Task details
Copy exactly the lines that run from the top of the listing to the line containing "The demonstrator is", both ends included, and omit the pictures.

Source data
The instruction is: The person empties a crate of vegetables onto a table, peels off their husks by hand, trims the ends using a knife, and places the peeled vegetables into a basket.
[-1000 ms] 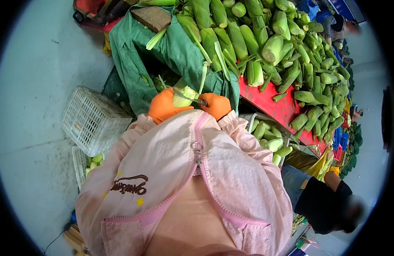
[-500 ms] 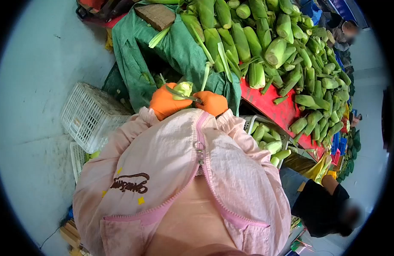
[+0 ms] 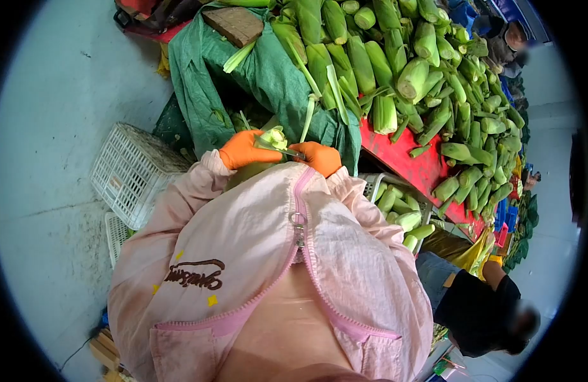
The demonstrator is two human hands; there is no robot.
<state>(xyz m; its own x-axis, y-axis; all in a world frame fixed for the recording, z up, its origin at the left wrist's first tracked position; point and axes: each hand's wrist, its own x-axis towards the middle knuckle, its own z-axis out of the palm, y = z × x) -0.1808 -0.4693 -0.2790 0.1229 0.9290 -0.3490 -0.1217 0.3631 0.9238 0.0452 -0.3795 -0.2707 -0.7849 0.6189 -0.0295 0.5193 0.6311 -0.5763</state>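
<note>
My left hand, in an orange glove, is wrapped round an ear of corn. The pale cut end of the ear points up and right, and part of its green husk shows below the hand. In my right hand, also gloved in orange, is a knife. Its blade reaches left across the ear just under the cut end, close to my left fingers. Both hands are in front of my chest, at the edge of a green cloth.
Many unpeeled corn ears are piled on a red table. A wooden block lies on the cloth. White crates stand at left; another crate at right holds trimmed ears. A person in black is at lower right.
My left hand has turned and shifted slightly left, so more of the ear's husk shows beneath it. The knife has stayed close to the cut end.
</note>
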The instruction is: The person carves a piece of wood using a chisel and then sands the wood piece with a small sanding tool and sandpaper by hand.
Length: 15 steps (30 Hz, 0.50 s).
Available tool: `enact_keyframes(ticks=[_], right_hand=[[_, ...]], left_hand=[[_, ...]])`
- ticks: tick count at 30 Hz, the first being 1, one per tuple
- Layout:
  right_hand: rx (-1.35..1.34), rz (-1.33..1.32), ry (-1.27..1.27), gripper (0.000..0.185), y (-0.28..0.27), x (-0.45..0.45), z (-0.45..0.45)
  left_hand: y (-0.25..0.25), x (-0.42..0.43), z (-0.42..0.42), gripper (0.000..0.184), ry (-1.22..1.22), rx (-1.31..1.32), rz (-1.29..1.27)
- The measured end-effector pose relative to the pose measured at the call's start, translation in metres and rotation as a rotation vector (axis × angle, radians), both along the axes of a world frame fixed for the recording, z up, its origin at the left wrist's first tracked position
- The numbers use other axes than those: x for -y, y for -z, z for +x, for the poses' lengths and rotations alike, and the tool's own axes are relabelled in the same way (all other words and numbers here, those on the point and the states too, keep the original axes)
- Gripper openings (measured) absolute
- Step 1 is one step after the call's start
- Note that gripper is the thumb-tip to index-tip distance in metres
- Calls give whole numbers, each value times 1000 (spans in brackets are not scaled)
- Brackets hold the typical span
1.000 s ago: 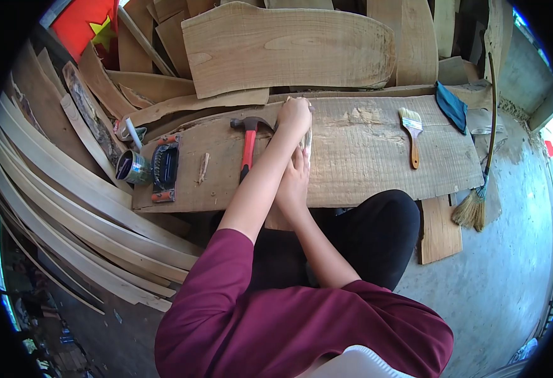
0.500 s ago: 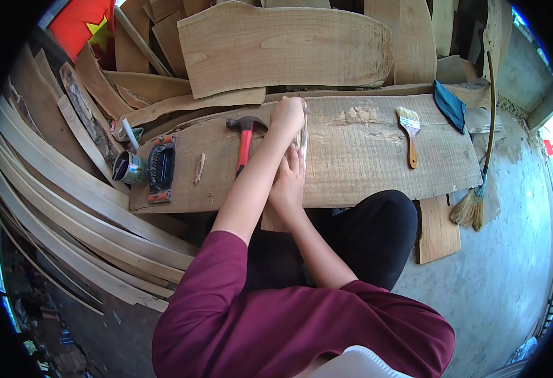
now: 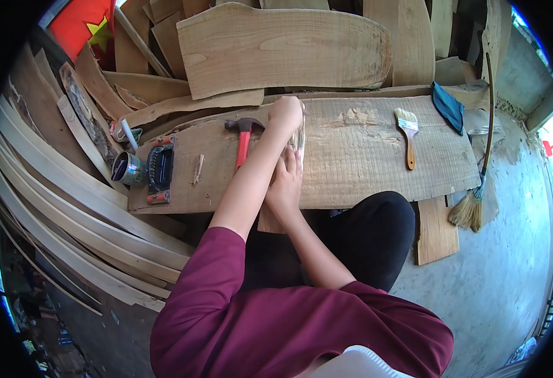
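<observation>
My left hand (image 3: 285, 113) is closed in a fist at the far end of a narrow, rough strip of wood (image 3: 298, 137). What its fingers wrap round is hidden. Nearer to me, my right hand (image 3: 285, 183) lies with fingers stretched out along the near part of the strip, under my left forearm. Both hands are over a wide wooden board (image 3: 358, 170). Just left of my left forearm lies a hammer (image 3: 244, 140) with a red handle, partly covered by the arm.
A paintbrush (image 3: 408, 135) and a blue cloth (image 3: 448, 108) lie on the board's right side. At its left are a sanding block (image 3: 160, 170), a wood splinter (image 3: 198, 169) and a tin can (image 3: 129, 169). Curved planks (image 3: 87, 201) stack at left; a broom (image 3: 469, 211) leans at right.
My hands keep nearly the same place on the strip. The whole view has shifted very slightly; the tools lie as before.
</observation>
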State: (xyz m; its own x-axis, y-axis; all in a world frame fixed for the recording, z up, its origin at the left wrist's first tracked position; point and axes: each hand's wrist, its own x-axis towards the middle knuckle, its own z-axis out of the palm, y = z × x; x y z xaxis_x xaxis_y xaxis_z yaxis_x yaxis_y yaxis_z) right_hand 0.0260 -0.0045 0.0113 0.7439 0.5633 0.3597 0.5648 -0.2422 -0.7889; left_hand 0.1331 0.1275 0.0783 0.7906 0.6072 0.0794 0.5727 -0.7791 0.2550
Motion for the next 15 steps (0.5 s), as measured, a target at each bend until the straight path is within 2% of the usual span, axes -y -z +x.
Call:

Reply to the exercise
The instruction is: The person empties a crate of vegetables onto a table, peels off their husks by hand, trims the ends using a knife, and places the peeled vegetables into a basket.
[-1000 ms] 
[-500 ms] 
[+0 ms] 
The demonstrator is two human hands; there is no robot.

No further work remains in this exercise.